Collected data: Begin

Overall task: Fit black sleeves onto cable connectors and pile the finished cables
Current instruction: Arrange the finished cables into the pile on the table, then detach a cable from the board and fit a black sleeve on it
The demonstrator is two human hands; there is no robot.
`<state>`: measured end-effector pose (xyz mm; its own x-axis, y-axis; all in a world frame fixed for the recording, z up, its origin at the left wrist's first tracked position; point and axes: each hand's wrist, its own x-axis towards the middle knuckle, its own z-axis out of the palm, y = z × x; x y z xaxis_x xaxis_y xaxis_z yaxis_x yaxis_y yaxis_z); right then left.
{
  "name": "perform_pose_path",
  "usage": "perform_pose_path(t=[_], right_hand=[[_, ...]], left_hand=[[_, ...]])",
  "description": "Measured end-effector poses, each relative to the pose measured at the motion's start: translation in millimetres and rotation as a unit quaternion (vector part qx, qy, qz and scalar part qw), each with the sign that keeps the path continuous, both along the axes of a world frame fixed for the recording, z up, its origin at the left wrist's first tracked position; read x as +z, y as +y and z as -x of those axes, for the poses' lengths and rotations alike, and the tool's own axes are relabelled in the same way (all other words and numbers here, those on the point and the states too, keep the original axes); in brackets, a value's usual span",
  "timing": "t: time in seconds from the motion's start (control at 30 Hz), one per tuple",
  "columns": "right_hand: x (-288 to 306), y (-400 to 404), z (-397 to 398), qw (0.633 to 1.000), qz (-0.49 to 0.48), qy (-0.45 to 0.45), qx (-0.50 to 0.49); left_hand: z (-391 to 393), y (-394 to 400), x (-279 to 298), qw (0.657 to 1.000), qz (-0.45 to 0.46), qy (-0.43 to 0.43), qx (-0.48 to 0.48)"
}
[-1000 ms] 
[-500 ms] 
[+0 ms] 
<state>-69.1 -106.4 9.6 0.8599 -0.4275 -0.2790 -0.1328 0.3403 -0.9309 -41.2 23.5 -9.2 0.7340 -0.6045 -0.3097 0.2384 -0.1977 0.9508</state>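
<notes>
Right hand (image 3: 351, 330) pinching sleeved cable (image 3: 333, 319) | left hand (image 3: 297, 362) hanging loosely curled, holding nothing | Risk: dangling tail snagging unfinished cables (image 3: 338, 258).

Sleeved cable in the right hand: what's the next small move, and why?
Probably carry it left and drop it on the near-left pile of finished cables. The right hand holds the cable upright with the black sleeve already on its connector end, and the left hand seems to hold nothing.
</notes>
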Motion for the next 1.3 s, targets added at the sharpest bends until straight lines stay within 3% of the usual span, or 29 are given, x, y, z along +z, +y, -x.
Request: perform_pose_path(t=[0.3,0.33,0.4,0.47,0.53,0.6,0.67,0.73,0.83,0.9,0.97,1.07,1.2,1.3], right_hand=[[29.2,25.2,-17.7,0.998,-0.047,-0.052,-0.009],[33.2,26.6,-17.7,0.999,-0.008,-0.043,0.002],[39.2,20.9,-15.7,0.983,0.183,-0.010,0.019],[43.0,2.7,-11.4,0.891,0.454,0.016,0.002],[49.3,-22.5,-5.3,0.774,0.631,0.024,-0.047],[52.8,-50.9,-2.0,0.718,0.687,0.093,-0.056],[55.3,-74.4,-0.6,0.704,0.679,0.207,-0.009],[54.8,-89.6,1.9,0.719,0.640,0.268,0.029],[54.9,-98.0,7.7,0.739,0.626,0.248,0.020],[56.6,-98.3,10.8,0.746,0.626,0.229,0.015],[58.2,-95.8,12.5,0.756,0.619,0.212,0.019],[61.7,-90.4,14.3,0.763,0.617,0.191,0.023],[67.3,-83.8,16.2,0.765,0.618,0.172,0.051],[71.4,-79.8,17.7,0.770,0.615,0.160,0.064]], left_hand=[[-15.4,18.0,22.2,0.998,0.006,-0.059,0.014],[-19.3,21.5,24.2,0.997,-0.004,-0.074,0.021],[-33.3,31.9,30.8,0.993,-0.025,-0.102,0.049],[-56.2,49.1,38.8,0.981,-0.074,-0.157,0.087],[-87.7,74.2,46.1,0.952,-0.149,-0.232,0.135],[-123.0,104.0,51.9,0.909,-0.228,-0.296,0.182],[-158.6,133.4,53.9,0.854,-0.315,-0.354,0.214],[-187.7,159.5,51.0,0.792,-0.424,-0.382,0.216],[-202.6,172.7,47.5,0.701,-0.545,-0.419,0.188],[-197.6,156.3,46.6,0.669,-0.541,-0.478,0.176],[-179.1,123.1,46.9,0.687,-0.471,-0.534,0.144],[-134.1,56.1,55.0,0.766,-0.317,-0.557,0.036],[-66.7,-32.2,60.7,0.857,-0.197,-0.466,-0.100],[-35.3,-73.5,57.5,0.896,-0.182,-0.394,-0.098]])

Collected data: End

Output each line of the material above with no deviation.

Solution below:
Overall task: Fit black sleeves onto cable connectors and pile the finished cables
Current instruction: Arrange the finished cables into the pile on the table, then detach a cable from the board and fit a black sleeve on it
The demonstrator is two human hands; there is no robot.
`<state>`: measured end-effector pose (xyz mm; its own x-axis, y-axis; all in a world frame fixed for the recording, z up, its origin at the left wrist's first tracked position; point and axes: each hand's wrist, its own x-axis towards the middle knuckle, its own z-axis out of the palm, y = z × x; x y z xaxis_x xaxis_y xaxis_z yaxis_x yaxis_y yaxis_z); right then left.
{
  "name": "perform_pose_path",
  "usage": "perform_pose_path(t=[_], right_hand=[[_, ...]], left_hand=[[_, ...]])",
  "description": "Measured end-effector poses, each relative to the pose measured at the motion's start: translation in millimetres and rotation as a unit quaternion (vector part qx, qy, qz and scalar part qw), each with the sign that keeps the path continuous, both along the axes of a world frame fixed for the recording, z up, its origin at the left wrist's first tracked position; read x as +z, y as +y and z as -x of those axes, for the poses' lengths and rotations alike, and the tool's own axes are relabelled in the same way (all other words and numbers here, those on the point and the states too, keep the original axes); in brackets, a value's usual span",
  "timing": "t: time in seconds from the motion's start (control at 30 Hz), one per tuple",
  "columns": "right_hand: x (-288 to 306), y (-400 to 404), z (-397 to 398), qw (0.633 to 1.000), qz (-0.49 to 0.48), qy (-0.45 to 0.45), qx (-0.50 to 0.49); left_hand: z (-391 to 393), y (-394 to 400), x (-279 to 298), qw (0.657 to 1.000), qz (-0.45 to 0.46), qy (-0.43 to 0.43), qx (-0.48 to 0.48)"
}
[-1000 ms] 
[-500 ms] 
[+0 ms] 
<state>-69.1 -106.4 9.6 0.8599 -0.4275 -0.2790 -0.1328 0.3403 -0.9309 -41.2 23.5 -9.2 0.7340 -0.6045 -0.3097 0.2384 -0.1977 0.9508</state>
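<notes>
Right hand (image 3: 351, 330) pinching sleeved cable (image 3: 333, 319) | left hand (image 3: 297, 362) hanging loosely curled, holding nothing | Risk: dangling tail snagging unfinished cables (image 3: 338, 258).

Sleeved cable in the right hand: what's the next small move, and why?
Probably carry it left and drop it on the near-left pile of finished cables. The right hand holds the cable upright with the black sleeve already on its connector end, and the left hand seems to hold nothing.
</notes>
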Motion for the next 1.3 s, targets added at the sharpest bends until straight lines stay within 3% of the usual span, or 29 are given, x, y, z along +z, +y, -x.
Request: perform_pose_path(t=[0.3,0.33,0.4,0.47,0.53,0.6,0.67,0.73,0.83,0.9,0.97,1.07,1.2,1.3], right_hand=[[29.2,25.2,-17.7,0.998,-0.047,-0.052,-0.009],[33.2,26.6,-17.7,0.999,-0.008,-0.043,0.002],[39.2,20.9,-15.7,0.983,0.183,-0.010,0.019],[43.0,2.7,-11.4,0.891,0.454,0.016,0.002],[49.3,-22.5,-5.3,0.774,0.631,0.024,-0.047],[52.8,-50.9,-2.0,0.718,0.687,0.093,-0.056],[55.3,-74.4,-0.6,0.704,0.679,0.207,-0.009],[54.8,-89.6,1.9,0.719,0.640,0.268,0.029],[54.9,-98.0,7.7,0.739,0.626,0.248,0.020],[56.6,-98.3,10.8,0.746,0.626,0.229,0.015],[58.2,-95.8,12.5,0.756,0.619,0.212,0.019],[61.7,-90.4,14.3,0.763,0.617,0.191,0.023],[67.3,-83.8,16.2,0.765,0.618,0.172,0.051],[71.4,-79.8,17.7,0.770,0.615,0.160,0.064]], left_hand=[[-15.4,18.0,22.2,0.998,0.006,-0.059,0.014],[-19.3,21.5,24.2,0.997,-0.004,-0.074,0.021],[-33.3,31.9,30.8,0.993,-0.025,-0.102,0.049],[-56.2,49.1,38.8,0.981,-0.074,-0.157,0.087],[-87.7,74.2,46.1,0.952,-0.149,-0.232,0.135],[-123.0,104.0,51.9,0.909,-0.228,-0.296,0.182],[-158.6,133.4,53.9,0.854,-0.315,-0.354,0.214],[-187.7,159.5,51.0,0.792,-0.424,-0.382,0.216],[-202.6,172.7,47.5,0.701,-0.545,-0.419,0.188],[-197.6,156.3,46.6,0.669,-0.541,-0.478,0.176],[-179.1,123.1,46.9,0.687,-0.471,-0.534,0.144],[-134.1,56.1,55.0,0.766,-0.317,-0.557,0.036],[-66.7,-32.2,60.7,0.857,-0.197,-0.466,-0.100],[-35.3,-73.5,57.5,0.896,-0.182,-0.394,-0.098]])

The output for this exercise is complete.